#### What you are asked to do
Quote every line of the material beneath this one.

• • • • • • •

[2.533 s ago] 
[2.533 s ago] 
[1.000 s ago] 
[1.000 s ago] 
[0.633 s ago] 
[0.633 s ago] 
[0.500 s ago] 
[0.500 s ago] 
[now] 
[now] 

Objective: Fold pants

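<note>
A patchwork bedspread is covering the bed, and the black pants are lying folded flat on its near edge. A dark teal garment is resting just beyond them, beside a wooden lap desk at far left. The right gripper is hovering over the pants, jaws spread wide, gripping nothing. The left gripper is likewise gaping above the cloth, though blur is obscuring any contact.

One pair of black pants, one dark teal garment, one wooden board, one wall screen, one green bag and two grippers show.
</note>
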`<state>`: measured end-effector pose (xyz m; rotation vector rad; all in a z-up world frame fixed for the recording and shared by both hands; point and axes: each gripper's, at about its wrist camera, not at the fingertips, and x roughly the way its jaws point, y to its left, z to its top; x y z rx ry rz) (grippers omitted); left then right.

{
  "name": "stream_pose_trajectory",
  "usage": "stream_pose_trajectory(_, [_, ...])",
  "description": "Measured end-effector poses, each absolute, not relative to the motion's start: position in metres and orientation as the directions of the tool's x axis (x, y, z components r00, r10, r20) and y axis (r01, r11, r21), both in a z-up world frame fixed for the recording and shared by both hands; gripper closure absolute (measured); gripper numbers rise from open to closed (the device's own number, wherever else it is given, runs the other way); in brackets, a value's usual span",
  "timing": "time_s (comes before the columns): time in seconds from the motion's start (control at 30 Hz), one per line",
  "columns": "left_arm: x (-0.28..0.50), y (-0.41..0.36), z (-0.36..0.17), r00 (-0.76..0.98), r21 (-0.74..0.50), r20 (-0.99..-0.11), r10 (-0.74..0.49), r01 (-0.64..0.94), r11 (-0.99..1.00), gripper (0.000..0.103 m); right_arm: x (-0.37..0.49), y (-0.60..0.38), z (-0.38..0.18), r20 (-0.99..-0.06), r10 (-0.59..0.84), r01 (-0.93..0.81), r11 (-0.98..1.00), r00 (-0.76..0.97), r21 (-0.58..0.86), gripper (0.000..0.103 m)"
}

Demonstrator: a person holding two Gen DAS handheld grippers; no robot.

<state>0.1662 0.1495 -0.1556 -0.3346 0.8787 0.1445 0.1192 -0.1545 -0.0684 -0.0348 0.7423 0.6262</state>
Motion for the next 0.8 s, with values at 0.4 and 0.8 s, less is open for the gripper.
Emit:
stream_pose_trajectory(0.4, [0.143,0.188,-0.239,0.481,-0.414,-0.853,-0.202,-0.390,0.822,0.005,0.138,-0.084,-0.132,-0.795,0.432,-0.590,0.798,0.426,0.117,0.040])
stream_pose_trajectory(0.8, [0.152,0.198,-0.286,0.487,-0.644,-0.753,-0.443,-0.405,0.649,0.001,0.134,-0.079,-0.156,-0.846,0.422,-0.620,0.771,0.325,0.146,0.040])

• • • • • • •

#### Written reply
[2.533 s ago] 
[2.533 s ago] 
[1.000 s ago] 
[1.000 s ago] 
[0.633 s ago] 
[0.633 s ago] 
[0.500 s ago] 
[0.500 s ago] 
[now] 
[now] 

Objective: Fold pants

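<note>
A patchwork bedspread is covering the bed, and the black pants are lying folded flat on its near edge. A dark teal garment is resting just beyond them, beside a wooden lap desk at far left. The right gripper is hovering over the pants, jaws spread wide, gripping nothing. The left gripper is likewise gaping above the cloth, though blur is obscuring any contact.

One pair of black pants, one dark teal garment, one wooden board, one wall screen, one green bag and two grippers show.
</note>
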`<state>`: measured end-effector pose (xyz m; rotation vector rad; all in a z-up world frame fixed for the recording and shared by both hands; point and axes: each gripper's, at about its wrist camera, not at the fingertips, and x roughly the way its jaws point, y to its left, z to its top; x y z rx ry rz) (grippers omitted); left then right.

{
  "name": "stream_pose_trajectory",
  "usage": "stream_pose_trajectory(_, [_, ...])",
  "description": "Measured end-effector poses, each absolute, not relative to the motion's start: position in metres and orientation as the directions of the tool's x axis (x, y, z components r00, r10, r20) and y axis (r01, r11, r21), both in a z-up world frame fixed for the recording and shared by both hands; gripper closure absolute (measured); gripper numbers rise from open to closed (the device's own number, wherever else it is given, runs the other way); in brackets, a value's usual span",
  "timing": "time_s (comes before the columns): time in seconds from the motion's start (control at 30 Hz), one per line",
  "columns": "left_arm: x (-0.28..0.50), y (-0.41..0.36), z (-0.36..0.17), r00 (-0.76..0.98), r21 (-0.74..0.50), r20 (-0.99..-0.11), r10 (-0.74..0.49), r01 (-0.64..0.94), r11 (-0.99..1.00), gripper (0.000..0.103 m); right_arm: x (-0.37..0.49), y (-0.60..0.38), z (-0.38..0.18), r20 (-0.99..-0.06), r10 (-0.59..0.84), r01 (-0.93..0.81), r11 (-0.98..1.00), r00 (-0.76..0.97), r21 (-0.58..0.86), gripper (0.000..0.103 m)"
}

Demonstrator: a person holding two Gen DAS handheld grippers; no robot.

<state>0.1662 0.1495 -0.1556 -0.3346 0.8787 0.1445 0.1192 -0.1545 -0.0684 -0.0348 0.7423 0.6262</state>
Motion for the next 0.8 s, with values at 0.4 and 0.8 s, less is open for the gripper.
Emit:
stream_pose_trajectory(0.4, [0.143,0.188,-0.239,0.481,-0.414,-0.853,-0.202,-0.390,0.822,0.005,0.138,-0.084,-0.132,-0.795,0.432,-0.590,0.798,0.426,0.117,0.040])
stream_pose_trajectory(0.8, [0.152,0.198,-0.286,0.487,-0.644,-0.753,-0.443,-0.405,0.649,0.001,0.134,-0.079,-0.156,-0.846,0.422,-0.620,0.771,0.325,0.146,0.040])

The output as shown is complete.